§ **Task requirements**:
Nothing beyond the line containing "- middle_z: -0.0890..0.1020" should be printed; print each line exactly from the first line of the listing below through it.

= = = = = = =

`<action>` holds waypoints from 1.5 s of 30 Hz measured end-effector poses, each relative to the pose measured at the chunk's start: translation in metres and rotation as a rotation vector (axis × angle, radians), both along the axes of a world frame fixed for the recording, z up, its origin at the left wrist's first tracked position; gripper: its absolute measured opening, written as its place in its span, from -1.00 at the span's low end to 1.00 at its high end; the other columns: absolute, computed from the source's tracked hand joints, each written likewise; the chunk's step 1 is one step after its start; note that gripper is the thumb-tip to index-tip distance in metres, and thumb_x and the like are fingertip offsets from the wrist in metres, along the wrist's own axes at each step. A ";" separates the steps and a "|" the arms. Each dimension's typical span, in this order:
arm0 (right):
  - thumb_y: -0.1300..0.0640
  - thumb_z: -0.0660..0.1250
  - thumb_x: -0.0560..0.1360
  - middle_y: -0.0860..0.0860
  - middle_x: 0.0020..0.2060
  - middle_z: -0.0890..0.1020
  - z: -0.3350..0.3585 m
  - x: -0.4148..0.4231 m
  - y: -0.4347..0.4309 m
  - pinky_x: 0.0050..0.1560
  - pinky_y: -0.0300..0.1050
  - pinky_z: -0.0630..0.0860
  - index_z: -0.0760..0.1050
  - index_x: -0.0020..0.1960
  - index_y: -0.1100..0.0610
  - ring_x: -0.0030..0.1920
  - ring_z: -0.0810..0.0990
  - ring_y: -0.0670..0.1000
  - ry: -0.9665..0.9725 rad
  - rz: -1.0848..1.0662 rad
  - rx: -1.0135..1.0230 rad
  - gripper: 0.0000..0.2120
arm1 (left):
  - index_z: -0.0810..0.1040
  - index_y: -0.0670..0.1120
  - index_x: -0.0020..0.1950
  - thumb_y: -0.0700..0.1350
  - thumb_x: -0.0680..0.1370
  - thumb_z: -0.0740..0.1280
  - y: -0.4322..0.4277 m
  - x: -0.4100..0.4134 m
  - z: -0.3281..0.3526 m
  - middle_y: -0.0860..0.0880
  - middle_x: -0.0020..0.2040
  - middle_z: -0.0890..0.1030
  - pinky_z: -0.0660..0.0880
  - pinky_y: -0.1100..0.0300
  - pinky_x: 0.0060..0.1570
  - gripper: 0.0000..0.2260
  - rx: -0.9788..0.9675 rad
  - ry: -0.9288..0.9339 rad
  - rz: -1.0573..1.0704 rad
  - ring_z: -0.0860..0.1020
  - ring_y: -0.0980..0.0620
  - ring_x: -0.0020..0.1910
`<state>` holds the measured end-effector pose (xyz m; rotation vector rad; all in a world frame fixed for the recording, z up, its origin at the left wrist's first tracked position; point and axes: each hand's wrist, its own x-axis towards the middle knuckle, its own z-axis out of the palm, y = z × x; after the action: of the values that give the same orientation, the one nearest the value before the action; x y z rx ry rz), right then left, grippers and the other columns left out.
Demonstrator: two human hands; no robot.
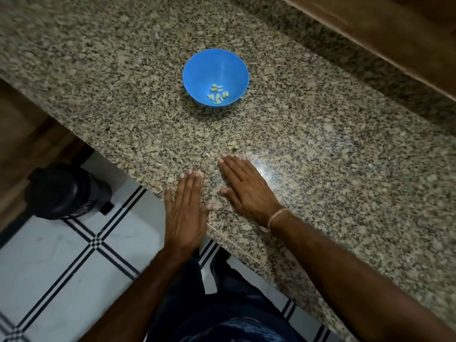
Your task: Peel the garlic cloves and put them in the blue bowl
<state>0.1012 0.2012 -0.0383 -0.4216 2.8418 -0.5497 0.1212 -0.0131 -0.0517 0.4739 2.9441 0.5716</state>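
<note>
A speckled granite countertop point(320, 156) is stretching across most of the view, carrying the blue bowl point(217, 62) near its middle. Below and left of the bowl, a white tiled floor point(61, 267) with dark lines is showing past the counter edge, and a black lidded container point(64, 191) is standing on it (its exact kind is hard to tell). Nearer the person than the bowl, both hands are lying palm down with fingers straight and relaxed, grasping nothing: the left hand point(185, 213) is resting over the counter edge, and the right hand point(246, 186) is lying flat on the granite just beside it, wearing a thin wristband point(276, 217). Peeled garlic cloves point(217, 94) are sitting in the bowl's bottom. Between the bowl and the right fingertips, small pale scraps point(233, 146) are lying on the granite.
</note>
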 end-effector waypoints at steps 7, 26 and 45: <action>-0.13 -0.03 0.74 -0.02 0.70 -0.18 0.009 0.060 0.012 0.68 0.16 -0.15 -0.23 0.71 0.02 0.69 -0.22 -0.03 -0.028 -0.160 -0.080 -0.35 | 0.02 -0.09 0.71 0.18 0.73 -0.05 -0.003 0.002 -0.001 -0.05 0.70 0.01 -0.17 -0.21 0.61 -0.40 -0.091 0.001 -0.075 -0.04 -0.06 0.69; 0.07 0.46 0.60 0.08 0.54 0.40 0.009 0.013 -0.025 0.43 0.03 0.46 0.32 0.61 0.09 0.48 0.37 0.10 0.083 -0.192 -0.184 -0.36 | 0.46 -0.14 0.48 -0.16 0.65 0.36 0.000 -0.003 0.025 -0.10 0.43 0.50 0.39 -0.12 0.35 -0.61 0.290 0.024 0.163 0.42 -0.12 0.40; 0.28 0.50 0.54 0.03 -0.20 0.76 0.046 -0.004 -0.047 -0.16 -0.19 0.65 0.69 -0.13 0.17 -0.17 0.73 -0.04 -0.275 -0.707 -0.753 -0.92 | 0.63 -0.19 0.04 0.05 0.73 0.15 0.060 -0.043 0.053 -0.13 0.01 0.69 0.55 0.06 0.15 -0.62 1.668 -0.951 0.986 0.64 -0.08 0.06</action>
<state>0.0973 0.1546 0.0079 0.5531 2.3530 -1.6575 0.0782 0.0464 0.0013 -0.9782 1.0278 2.2972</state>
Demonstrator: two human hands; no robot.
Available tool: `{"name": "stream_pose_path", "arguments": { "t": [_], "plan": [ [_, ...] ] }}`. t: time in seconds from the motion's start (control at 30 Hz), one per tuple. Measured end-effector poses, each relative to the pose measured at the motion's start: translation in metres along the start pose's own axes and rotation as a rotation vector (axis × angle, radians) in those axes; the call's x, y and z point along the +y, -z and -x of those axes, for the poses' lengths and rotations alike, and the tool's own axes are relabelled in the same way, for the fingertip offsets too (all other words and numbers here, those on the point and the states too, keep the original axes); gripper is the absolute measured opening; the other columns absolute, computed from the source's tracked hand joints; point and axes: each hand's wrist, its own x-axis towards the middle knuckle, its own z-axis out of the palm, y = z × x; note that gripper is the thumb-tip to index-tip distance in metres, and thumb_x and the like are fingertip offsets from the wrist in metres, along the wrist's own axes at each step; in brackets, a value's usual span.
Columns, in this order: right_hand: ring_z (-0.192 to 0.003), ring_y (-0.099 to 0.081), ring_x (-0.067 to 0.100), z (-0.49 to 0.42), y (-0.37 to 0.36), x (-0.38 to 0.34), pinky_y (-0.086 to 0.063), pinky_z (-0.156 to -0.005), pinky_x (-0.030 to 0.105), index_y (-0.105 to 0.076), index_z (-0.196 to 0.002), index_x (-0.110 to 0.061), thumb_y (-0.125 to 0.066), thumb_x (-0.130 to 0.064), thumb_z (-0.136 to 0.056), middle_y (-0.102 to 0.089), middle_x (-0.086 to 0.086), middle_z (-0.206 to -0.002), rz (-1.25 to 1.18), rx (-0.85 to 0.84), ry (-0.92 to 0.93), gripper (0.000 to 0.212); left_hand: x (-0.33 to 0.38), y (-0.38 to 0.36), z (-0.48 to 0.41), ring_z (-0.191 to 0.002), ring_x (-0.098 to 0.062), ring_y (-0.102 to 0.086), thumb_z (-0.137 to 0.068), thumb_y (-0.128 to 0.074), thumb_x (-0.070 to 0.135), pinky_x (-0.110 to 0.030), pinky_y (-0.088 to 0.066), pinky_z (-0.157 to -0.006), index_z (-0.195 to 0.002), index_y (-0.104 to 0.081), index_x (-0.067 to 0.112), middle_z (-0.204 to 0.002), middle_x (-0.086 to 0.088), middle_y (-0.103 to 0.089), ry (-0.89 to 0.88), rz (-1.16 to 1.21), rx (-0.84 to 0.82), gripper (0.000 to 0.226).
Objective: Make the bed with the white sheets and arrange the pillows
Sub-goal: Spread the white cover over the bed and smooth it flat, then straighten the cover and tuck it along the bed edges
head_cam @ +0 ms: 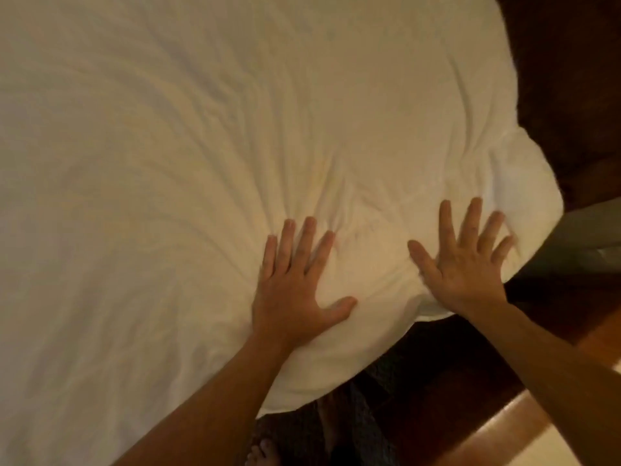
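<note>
Dim, warm-lit rm, dark wood floor (571, 79) showing past the bed's edge. A white sheet (201, 146) fills most of the view, spread over the bed, w/ soft creases fanning out beyond the fingertips of both hands.

L hand (292, 284) lies palm down on the sheet, fingers (307, 243) straight & close together, thumb stuck out sideways. It holds nothing, just presses the cloth.

R hand (462, 264) does much the same: palm down, fingers (470, 223) straight & splayed wide, nothing gripped, pressing near the sheet's rounded corner (524, 183). That corner bulges just past the R pinky, w/ floor beyond it.

Between the two thumbs the sheet bunches into a puffy fold (379, 274).

Further out on the R pinky side sits a grey item (584, 237), too blurred to tell what it is. Back behind the wrists, toward the person: patterned dark fabric (379, 398) & bare toes (263, 452) on the floor by the sheet's edge. A lighter wood strip (524, 428) runs under the R forearm.
</note>
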Motion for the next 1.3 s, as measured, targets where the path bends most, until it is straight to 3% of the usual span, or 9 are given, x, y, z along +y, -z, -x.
{"name": "stream_pose_path", "arguments": {
  "t": [0.3,0.5,0.6,0.73,0.83,0.97,1.07,1.3],
  "plan": [
    [-0.150,0.023,0.045,-0.011,-0.022,-0.006,0.018,-0.114,0.066,0.015,-0.159,-0.038,-0.011,-0.080,-0.093,0.024,0.012,-0.167,-0.035,0.080,0.022,0.083,-0.008,-0.024,-0.004,-0.157,-0.033,-0.007,-0.080,-0.050,0.081,-0.057,-0.013,-0.124,-0.159,-0.029,0.021,-0.169,-0.006,-0.015,0.008,0.004,0.075,0.102],
    [-0.150,0.015,0.050,-0.019,0.030,-0.012,0.004,-0.119,0.067,0.023,-0.155,-0.040,-0.007,-0.088,-0.084,0.025,0.011,-0.166,0.172,-0.239,-0.034,0.090,0.003,0.022,-0.018,-0.153,-0.028,0.025,-0.082,-0.039,0.086,-0.053,0.008,-0.124,-0.162,0.009,0.030,-0.167,-0.001,0.025,0.101,-0.012,-0.406,0.108],
    [-0.152,0.013,0.046,0.010,0.087,-0.046,0.003,-0.121,0.064,0.021,-0.158,-0.035,-0.016,-0.079,-0.093,0.021,0.009,-0.168,0.161,-0.293,0.105,0.086,0.010,0.083,-0.014,-0.156,-0.028,0.015,-0.090,-0.043,0.077,-0.052,0.002,-0.125,-0.162,0.004,0.028,-0.170,0.002,0.015,0.160,0.039,-0.507,0.099],
    [-0.154,0.013,0.038,0.088,0.171,-0.119,-0.004,-0.123,0.062,0.012,-0.160,-0.037,-0.029,-0.065,-0.102,0.017,0.005,-0.169,0.127,-0.318,0.418,0.077,0.012,0.199,0.036,-0.156,-0.024,-0.011,-0.094,-0.047,0.066,-0.043,-0.015,-0.125,-0.163,-0.001,0.025,-0.168,0.003,-0.022,0.270,0.020,-0.375,0.093],
    [-0.155,0.009,0.038,0.141,0.228,-0.169,-0.006,-0.122,0.063,0.006,-0.161,-0.038,-0.035,-0.064,-0.101,0.010,0.005,-0.170,0.085,-0.296,0.573,0.077,0.001,0.288,0.086,-0.154,-0.023,-0.020,-0.094,-0.047,0.067,-0.039,-0.021,-0.123,-0.163,0.003,0.027,-0.164,0.003,-0.032,0.348,-0.045,-0.279,0.094],
    [-0.155,0.002,0.040,0.223,0.299,-0.242,-0.009,-0.122,0.063,-0.001,-0.162,-0.034,-0.041,-0.064,-0.100,0.001,0.006,-0.171,0.054,-0.259,0.757,0.080,-0.019,0.403,0.179,-0.131,-0.029,-0.051,-0.092,-0.055,0.064,-0.041,-0.044,-0.104,-0.163,-0.001,0.026,-0.143,-0.006,-0.056,0.615,0.011,-0.136,0.097],
    [-0.155,0.000,0.040,0.294,0.326,-0.299,-0.011,-0.121,0.062,-0.004,-0.162,-0.033,-0.041,-0.064,-0.100,-0.001,0.007,-0.171,0.059,-0.223,0.928,0.079,-0.028,0.464,0.271,-0.126,-0.027,-0.055,-0.091,-0.056,0.066,-0.044,-0.052,-0.096,-0.162,0.003,0.033,-0.144,-0.001,-0.055,0.865,0.138,-0.006,0.097],
    [-0.155,0.001,0.040,0.483,0.333,-0.446,-0.010,-0.122,0.062,-0.001,-0.162,-0.036,-0.041,-0.068,-0.098,0.000,0.007,-0.171,0.204,-0.217,1.334,0.082,-0.041,0.540,0.487,-0.131,-0.029,-0.051,-0.094,-0.050,0.066,-0.042,-0.047,-0.103,-0.161,0.010,0.028,-0.149,-0.007,-0.051,1.192,0.042,0.044,0.097]
  ]
}}
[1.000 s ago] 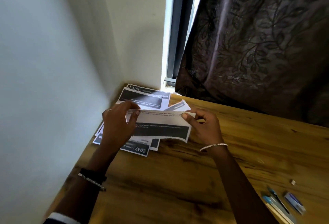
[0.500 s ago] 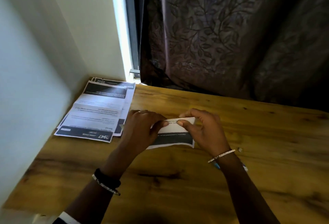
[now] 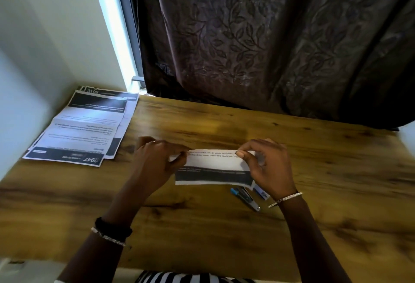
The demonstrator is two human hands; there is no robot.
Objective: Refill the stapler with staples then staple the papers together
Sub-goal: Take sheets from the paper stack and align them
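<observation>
Head view: a seated person's two arms reach over a wooden table, seen from above.
Curtain [image 3: 280,42]: dark, leaf-patterned, hanging across the far side from 11 to 2 o'clock.
Table [image 3: 325,226]: wood grain, filling the lower half of the view.
Wall [image 3: 33,58]: pale, at 9 to 11 o'clock, with a bright strip of window beside the curtain.
Stack [image 3: 83,127]: printed sheets with dark bands, fanned slightly, lying flat at 10 o'clock against the wall.
Sheet [image 3: 213,166]: folded printed paper with a dark band along its near edge, held between both hands at centre, just above the table.
Left hand [image 3: 157,161]: closed on the sheet's left end, thumb and fingers pinching its top edge.
Right hand [image 3: 267,166]: closed on the sheet's right end, thumb on top of the fold, fingers curled behind.
Stapler [image 3: 246,196]: slim, blue-tipped, lying on the table at 5 o'clock of the sheet, just beside the right wrist, untouched.
Box [image 3: 261,193]: small, white and blue, touching or nearly touching the stapler, partly hidden by the right hand.
Bracelets: one on each wrist, beaded.
</observation>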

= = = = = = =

§ **Written answer**:
`<action>` holds waypoints from 1.5 s of 30 Hz measured end-effector poses, each relative to the pose measured at the chunk's start: translation in metres and rotation as a rotation vector (axis × angle, radians), both along the axes of a world frame fixed for the recording, z up, its origin at the left wrist's first tracked position; gripper: its absolute measured opening, written as its place in its span, from -1.00 at the span's low end to 1.00 at its high end; the other columns: absolute, computed from the source's tracked hand joints, each written likewise; the chunk's step 1 is one step after its start; note that gripper is the thumb-tip to index-tip distance in metres, and thumb_x and the like are fingertip offsets from the wrist in metres, along the wrist's own axes at each step. A ";" separates the steps and a "|" the arms. Each dimension's typical span, in this order:
arm0 (right):
  - thumb_y: -0.1300..0.0640
  - thumb_z: -0.0660..0.1250
  - thumb_x: -0.0560..0.1360
  - middle_y: -0.0860..0.0860
  - middle_x: 0.0020..0.2060
  - middle_z: -0.0890..0.1020

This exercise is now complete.